„Wenn uns einer blöd kommt, legen wir ihn um und essen ihn auf. Aber wir finden, du bist okay“: Wenn Raúl Interviews führt für seine wissenschaftliche Studie über Rebellengruppen im Ostkongo, kriegt er ehrliche Worte zu hören, während nebenan wie nebenbei Frank-Walter Steinmeier mit Pomp einen Flughafen eröffnet.
Der Forscher weiß: Bei seinen Untersuchungen bringt er Geld mit und seine Klientel hört sich gerne reden, dementsprechend sprachlich lässig ist die. Andererseits: Gebeten hat Raùl auch keiner der Ansässigen, hier zu arbeiten. Und so wandelt er selbst in seinen Äußerungen in seinem Zynismus gewandeltem Idealismus hart an der Grenze zur Überheblichkeit, wenn nicht zum Rassismus.
Doktor Raúl ist einer der drei Protagonisten in Stephan Hilperts sehenswertem Dokumentarfilm „Congo Calling“. Thema: „Westliche“ Entwicklungshelfer und Forscher und ihre Einstellungen. Dass die sich im Laufe der Arbeit vor Ort erheblich ändern können, zeigen auch die Beispiele von Peter und Anne-Laure. Der eine hat sein gesamtes Berufsleben in der Entwicklungshilfe verbracht und steht voll hinter seinen Projekten. Nun hat sein Trägerverein alle Mittel gestrichen, Peter steht kurz vor der Rente. Und noch kürzer vor der Privatinsolvenz. So sucht er Hilfe bei seinem Sohn in Berlin. Mehr als Hartz 4 ist für ihn nicht drin, eigentlich ist ihm klar: Er kann nur im Kongo leben – wo es für ihn auch keine Zukunft gibt.
Anne-Laure wiederum war von den strukturellen Hindernissen in ihrem Job als Kinderschützerin genervt, organisiert jetzt regimekritische Musikfestivals. In einem Seitenstrang wird der Tod des Musikers und Menschenrechtsaktivisten Djoo Paluku thematisiert, der 2017 von einem Polizisten aus Versehen erschossen wurde, der stockbesoffen mit seiner Pistole herumfuchtelte.

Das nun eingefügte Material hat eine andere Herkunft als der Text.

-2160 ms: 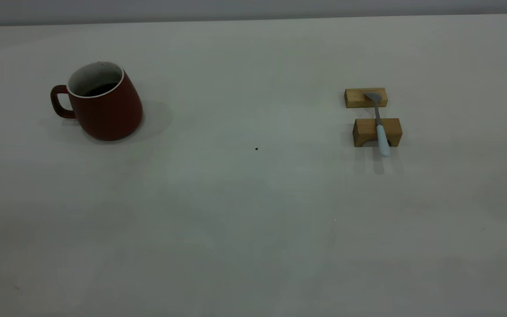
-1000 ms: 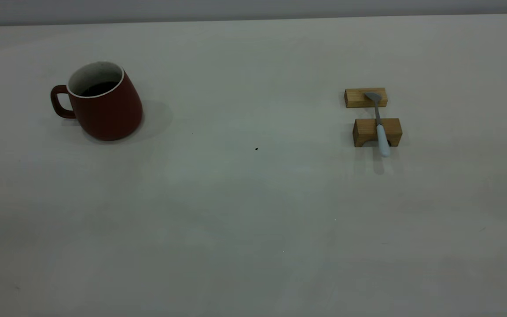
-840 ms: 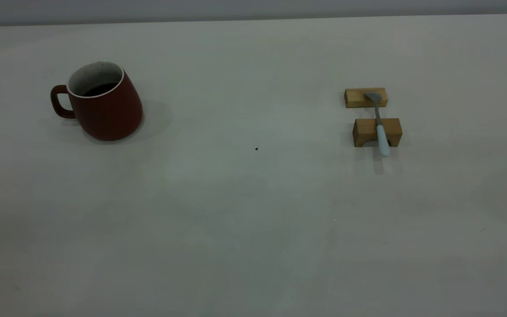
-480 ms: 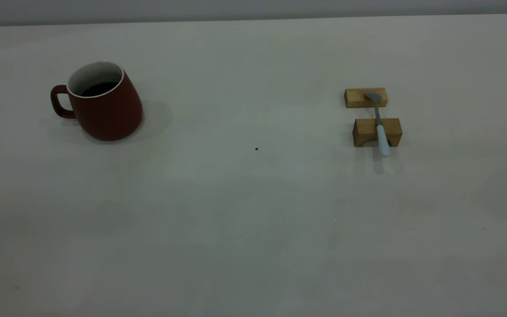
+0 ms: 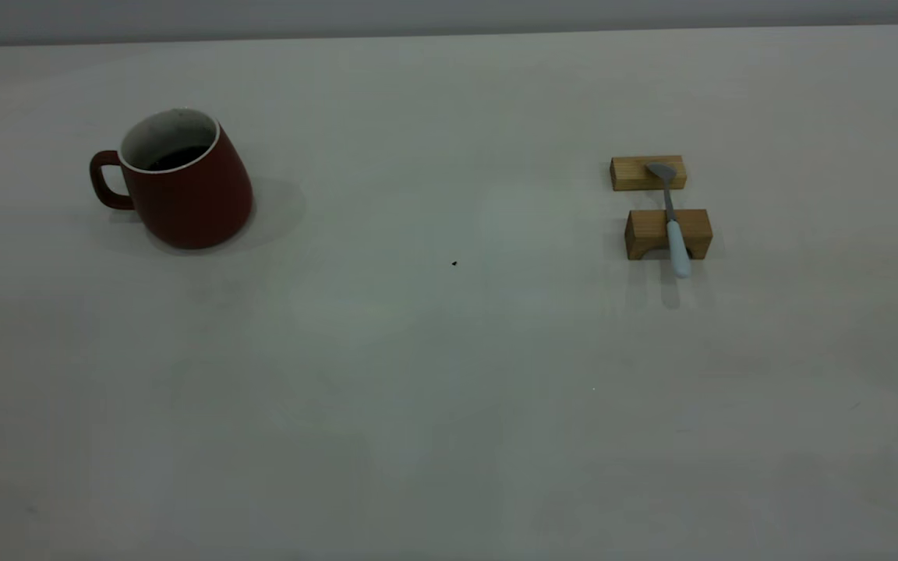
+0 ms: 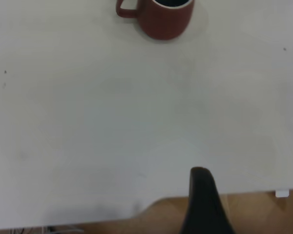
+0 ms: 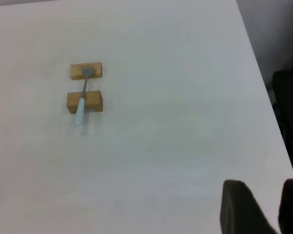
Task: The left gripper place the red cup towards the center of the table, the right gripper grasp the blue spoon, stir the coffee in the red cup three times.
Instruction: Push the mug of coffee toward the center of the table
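The red cup (image 5: 185,181) (coffee (image 5: 178,158) inside) stands upright near the table's (image 5: 433,374) far-left corner, well apart from the blue spoon (image 5: 673,222) bridging two wooden blocks (image 5: 667,234), while both grippers' grip states cannot be told.

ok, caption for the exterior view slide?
Red cup with coffee at table's left, blue spoon resting across two wooden blocks at right.

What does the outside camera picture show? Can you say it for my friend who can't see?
A red cup with dark coffee inside stands on the left side of a plain off-white table, its handle pointing left. Far to the right, a blue spoon lies across two small wooden blocks. No robot arm appears in this view.
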Robot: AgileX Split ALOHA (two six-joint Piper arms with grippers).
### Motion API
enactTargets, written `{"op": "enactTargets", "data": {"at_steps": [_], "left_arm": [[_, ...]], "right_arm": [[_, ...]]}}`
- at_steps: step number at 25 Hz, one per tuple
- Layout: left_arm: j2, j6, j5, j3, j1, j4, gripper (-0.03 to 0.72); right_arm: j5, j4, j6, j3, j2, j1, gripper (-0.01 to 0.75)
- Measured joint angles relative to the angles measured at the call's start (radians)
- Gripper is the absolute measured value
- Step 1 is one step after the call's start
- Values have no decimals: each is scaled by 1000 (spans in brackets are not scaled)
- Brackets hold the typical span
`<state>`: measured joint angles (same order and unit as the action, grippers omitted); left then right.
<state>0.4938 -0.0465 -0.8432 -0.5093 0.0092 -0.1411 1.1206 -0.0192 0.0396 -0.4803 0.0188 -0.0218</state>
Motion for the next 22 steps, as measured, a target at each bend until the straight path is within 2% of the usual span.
{"op": "enactTargets", "data": {"at_steps": [4,9,17,22], "left_arm": [[248,-72,172,-43,0,4,560],[585,-181,290,-148,0,4,560],[1096,-393,335,-428,11,6,560],[1332,-575,341,-610,13,6,560]], "right_arm": [[0,0,0,0,0,0,237],[0,0,0,0,0,0,237],[0,0,0,0,0,0,237],[0,0,0,0,0,0,237]]}}
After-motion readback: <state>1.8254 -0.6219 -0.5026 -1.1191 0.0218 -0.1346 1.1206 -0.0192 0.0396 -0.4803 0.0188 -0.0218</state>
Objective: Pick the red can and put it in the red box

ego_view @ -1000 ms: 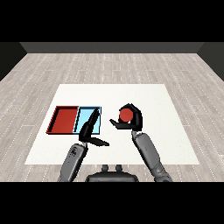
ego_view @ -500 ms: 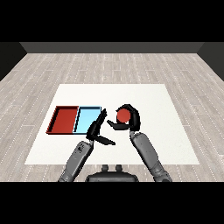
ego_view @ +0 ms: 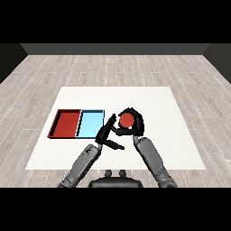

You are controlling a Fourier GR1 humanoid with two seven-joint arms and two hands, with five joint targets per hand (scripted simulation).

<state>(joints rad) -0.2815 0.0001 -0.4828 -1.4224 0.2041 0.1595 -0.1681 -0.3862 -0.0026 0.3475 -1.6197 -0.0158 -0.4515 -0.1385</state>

Der Film wirft einen Blick auf die extrem gewalttätigen Verhältnisse, die durch den Abbau von Rohstoffen für die Digitalindustrie regelmäßig aufgekocht werden. Hilperts Leute räumen mit gängigen Vorstellungen auf dem Feld der internationalen Hilfe auf. Hier wird draufgehalten und nicht kommentiert. Im Raum stets die Frage, was der Westen in afrikanischen und anderen Ländern treibt und welchen Sinn die Hilfen machen. Dokumentation at it’s best.